Because my project focuses on economic resilience to natural hazards, I will start by clarifying the “resilience to what” – resilience to hazards. Hazards resilience explores how different systems can better handle natural hazards, such as floods, earthquakes, landslides, or drought.
Hazards impact many aspects of a community, including the local economy. Businesses can be destroyed in a disaster, taking vital services and employment with them, but there is a lot that can be done to help them weather the storm. This, then, becomes the “resilience of what” – resilience of the local economy.
With both resilience of what and resilience to what defined, you can begin to pinpoint areas of vulnerability and ways to address them. Efforts to make the business community less vulnerable to natural hazards would be considered ways to increase economic resilience to natural hazards. By looking at how communities currently support businesses in the face of hazards, we can better identify opportunities to make them safer and more secure.
One way to think about the types of support the business community might need is around key principles of resilience, such as redundancy.
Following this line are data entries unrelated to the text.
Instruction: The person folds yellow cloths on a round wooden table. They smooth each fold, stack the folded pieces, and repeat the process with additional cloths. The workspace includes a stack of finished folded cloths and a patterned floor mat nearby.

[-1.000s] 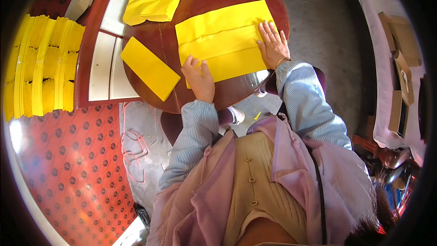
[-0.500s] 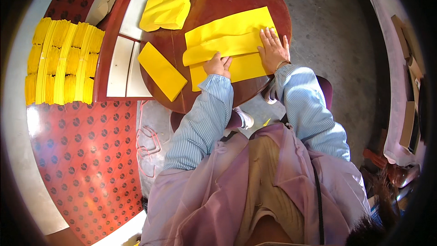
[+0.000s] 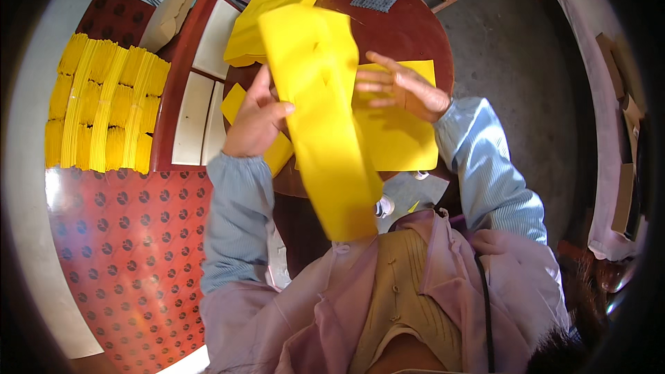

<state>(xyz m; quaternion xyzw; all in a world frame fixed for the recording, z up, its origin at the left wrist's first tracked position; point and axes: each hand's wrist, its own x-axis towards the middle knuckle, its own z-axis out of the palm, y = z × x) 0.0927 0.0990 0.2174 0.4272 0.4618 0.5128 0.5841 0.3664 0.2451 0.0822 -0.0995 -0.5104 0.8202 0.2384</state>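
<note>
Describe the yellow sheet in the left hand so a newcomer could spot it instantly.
Find the round red-brown table, top middle. Above it, the left hand grips the left edge of a long yellow sheet. Unlike the yellow pieces lying on the table, this one is held up, its lower end past the table's near edge.

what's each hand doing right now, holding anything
Left hand: closed on the left edge of a folded yellow sheet.
Right hand: open, fingers spread, slightly blurred, holding nothing visible.
</note>
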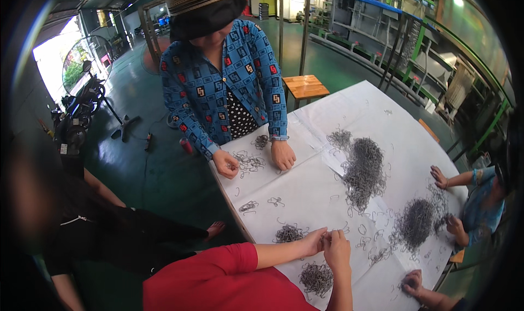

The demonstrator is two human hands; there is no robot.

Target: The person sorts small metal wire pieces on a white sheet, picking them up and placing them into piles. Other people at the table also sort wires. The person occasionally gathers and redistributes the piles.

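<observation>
My left hand (313,242) and my right hand (337,250) meet above the near side of a white-covered table (305,128). Their fingers are closed together around small dark wire hooks, mostly hidden by the fingertips. Beside my left hand lies a small pile of wire hooks (289,233); another pile (316,279) sits below it, left of my right forearm. Loose hooks (377,253) are scattered to the right of my hands. A red sleeve (229,262) covers my left upper arm.
Larger hook heaps lie mid-table (363,172) and at the right (416,223). A person in a patterned blue shirt (218,87) handles hooks across from me. Other people's hands (439,177) (413,282) reach in at the right. A person in black (98,229) is at my left.
</observation>
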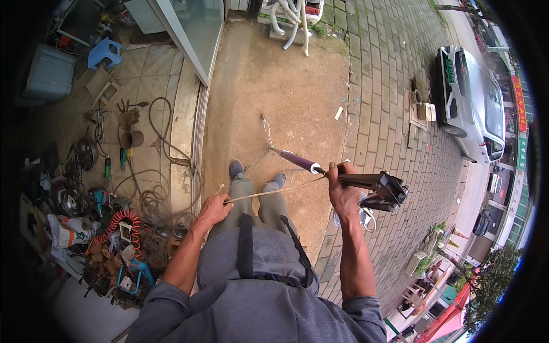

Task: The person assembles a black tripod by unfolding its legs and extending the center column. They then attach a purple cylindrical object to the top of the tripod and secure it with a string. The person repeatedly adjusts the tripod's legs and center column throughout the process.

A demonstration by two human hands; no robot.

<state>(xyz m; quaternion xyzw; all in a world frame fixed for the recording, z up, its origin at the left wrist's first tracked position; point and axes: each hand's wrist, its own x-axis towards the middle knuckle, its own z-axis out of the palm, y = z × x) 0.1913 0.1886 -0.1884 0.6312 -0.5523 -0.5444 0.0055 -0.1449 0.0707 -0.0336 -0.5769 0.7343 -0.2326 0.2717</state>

Redundancy is a principle that affirms the value of having multiple elements serving the same function, so that if one element fails, the function is not lost. For example, if there is only one source of electricity for a community, and a disaster breaks it, then the community is in serious trouble. If it has two or three sources of electricity, then even if one of them breaks, the community as a whole has access to some electricity. A community with multiple sources of electricity is more resilient than a community with only one.
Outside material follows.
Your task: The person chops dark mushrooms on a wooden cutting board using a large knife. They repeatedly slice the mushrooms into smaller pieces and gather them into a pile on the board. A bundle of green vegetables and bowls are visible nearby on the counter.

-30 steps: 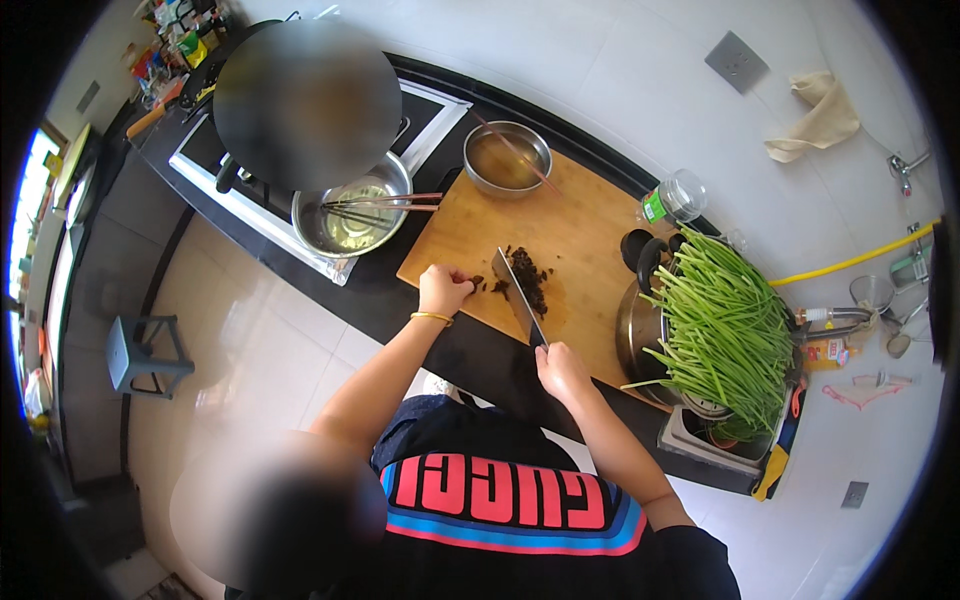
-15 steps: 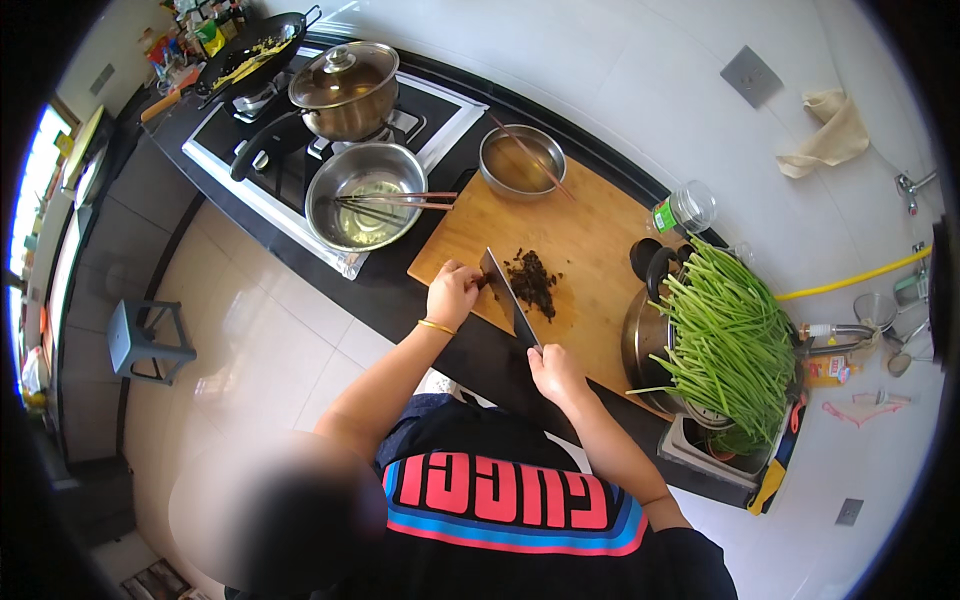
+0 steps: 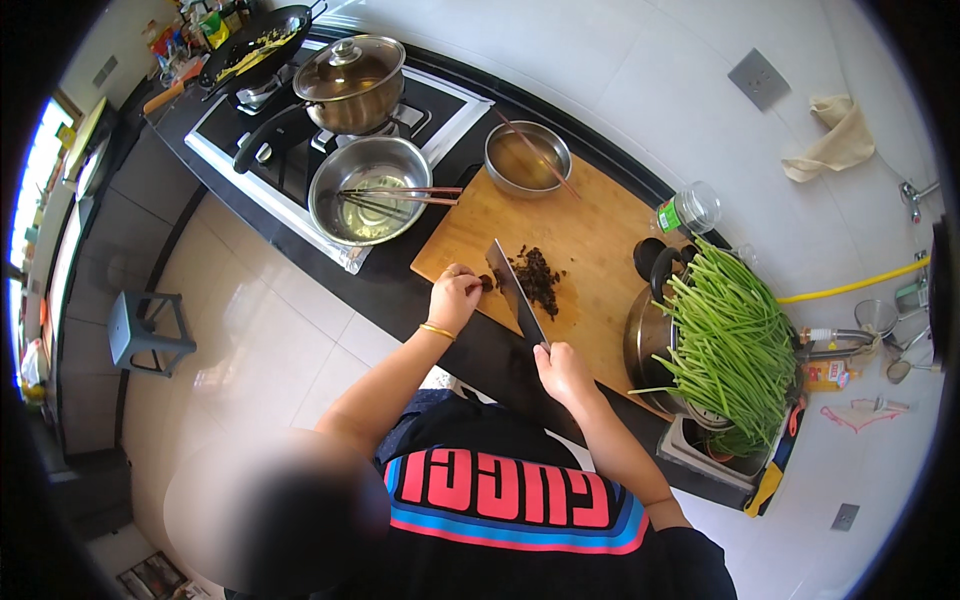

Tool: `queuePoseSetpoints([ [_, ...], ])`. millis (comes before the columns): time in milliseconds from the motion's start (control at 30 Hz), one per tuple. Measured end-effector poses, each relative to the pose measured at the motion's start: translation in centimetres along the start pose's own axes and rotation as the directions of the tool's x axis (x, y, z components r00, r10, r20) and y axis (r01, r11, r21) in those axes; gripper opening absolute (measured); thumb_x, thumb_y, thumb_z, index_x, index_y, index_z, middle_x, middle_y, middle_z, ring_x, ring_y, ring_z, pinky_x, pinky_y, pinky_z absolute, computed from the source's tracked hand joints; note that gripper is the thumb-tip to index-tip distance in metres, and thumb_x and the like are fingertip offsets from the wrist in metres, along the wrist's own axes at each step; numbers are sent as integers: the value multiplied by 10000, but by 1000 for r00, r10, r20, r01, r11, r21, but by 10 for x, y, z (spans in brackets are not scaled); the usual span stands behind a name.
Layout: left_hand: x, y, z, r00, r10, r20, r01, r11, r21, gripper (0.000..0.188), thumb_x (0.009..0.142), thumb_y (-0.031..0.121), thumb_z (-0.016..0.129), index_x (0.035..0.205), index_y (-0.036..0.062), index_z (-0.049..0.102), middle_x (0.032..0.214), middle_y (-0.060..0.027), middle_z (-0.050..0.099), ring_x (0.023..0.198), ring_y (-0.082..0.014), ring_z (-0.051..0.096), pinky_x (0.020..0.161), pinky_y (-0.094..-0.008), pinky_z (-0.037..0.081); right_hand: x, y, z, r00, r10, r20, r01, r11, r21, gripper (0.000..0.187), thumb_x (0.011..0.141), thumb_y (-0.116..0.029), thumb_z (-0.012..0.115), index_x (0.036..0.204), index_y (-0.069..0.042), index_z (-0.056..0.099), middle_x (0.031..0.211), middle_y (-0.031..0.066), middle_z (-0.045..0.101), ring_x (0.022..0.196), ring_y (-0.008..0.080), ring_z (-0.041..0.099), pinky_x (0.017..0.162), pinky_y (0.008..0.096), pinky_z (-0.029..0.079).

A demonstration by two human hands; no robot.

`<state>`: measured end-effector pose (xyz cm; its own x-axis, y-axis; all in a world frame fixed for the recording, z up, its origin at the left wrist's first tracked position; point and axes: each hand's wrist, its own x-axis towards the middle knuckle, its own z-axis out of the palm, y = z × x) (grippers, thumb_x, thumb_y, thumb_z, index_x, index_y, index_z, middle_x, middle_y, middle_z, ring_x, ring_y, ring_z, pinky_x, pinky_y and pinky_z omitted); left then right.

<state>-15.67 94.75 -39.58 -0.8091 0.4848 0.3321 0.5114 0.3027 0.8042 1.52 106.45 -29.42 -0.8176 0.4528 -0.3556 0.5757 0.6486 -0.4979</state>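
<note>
My right hand (image 3: 563, 372) is closed around the handle of a kitchen cleaver (image 3: 516, 290). Its broad blade reaches away over the wooden cutting board (image 3: 600, 245), between my left hand and a heap of finely chopped dark brown food (image 3: 540, 282). Near the board's front left edge, my left hand (image 3: 455, 298), with a gold bangle at the wrist, pinches a small dark brown piece of food (image 3: 487, 284). That piece sticks out past the fingertips, just left of the blade; its exact kind is unclear.
Behind the heap sits a steel bowl (image 3: 512, 178) with a chopstick across it. Left are a steel pan (image 3: 325, 205) holding a whisk and chopsticks, a lidded pot (image 3: 350, 95) and a wok (image 3: 268, 75). A glass jar (image 3: 695, 207) and green stalks (image 3: 730, 340) stand right.
The cleaver's blade has tilted, showing more of its face. More of the dark piece at my left fingertips is visible. Both hands stay in nearly the same places.
</note>
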Motion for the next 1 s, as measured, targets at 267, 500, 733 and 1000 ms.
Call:
queuePoseSetpoints([
  [267, 3, 3, 6, 994, -108, -30, 109, 994, 6, 75, 616, 48, 614, 667, 1, 641, 740, -111, 608, 698, -273, 587, 646, -325, 485, 7, -2, 7, 996, -86, -7, 84, 991, -107, 345, 848, -231, 485, 687, 57, 586, 687, 262, 575, 677, 422, 568, 625, 469, 451],
  [500, 4, 4, 8, 996, -82, -42, 84, 996, 42, 67, 607, 39, 616, 660, 0, 628, 714, -113, 596, 674, -276, 583, 634, -332, 482, 17, 0, 21, 995, -100, -4, 99, 986, -135, 324, 844, -189, 471, 658, 48, 592, 666, 258, 575, 655, 421, 573, 617, 463, 464],
  [733, 3, 5, 6, 981, -185, -63, 184, 983, -16, 62, 607, 29, 628, 643, -2, 588, 661, -122, 581, 645, -270, 586, 607, -330, 482, 24, 10, 19, 996, -75, -53, 75, 997, 12, 332, 849, -221, 480, 694, 51, 593, 691, 264, 576, 674, 426, 566, 620, 465, 457],
  [1000, 3, 12, 5, 951, -291, -105, 288, 957, -38, 105, 613, 55, 654, 646, -6, 574, 644, -123, 592, 610, -248, 603, 589, -306, 488, 14, 1, 7, 994, -108, 6, 108, 991, -81, 320, 839, -206, 487, 676, 46, 597, 681, 260, 576, 675, 417, 571, 633, 464, 456],
])
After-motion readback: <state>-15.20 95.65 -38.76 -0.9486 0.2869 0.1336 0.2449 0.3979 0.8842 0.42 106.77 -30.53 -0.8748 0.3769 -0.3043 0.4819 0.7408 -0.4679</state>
Redundancy is one of seven resilience principles developed by the Stockholm Resilience Centre. These principles form the basis of my research. Upcoming posts will explore these principles, and how they have been refined for this specific project.
In summary, economic resilience to hazards is the ability of the local business community to handle natural hazards. By focusing in on how resilience principles can be applied to that specific intersection of stress and system, we can identify targeted ways to increase resilience and therefore reduce the vulnerability of the business community.
Sarah, great post. I am really looking forward to the rest of the series! The organizing principle of resilience presented here “to what” and “of what” is fantastic.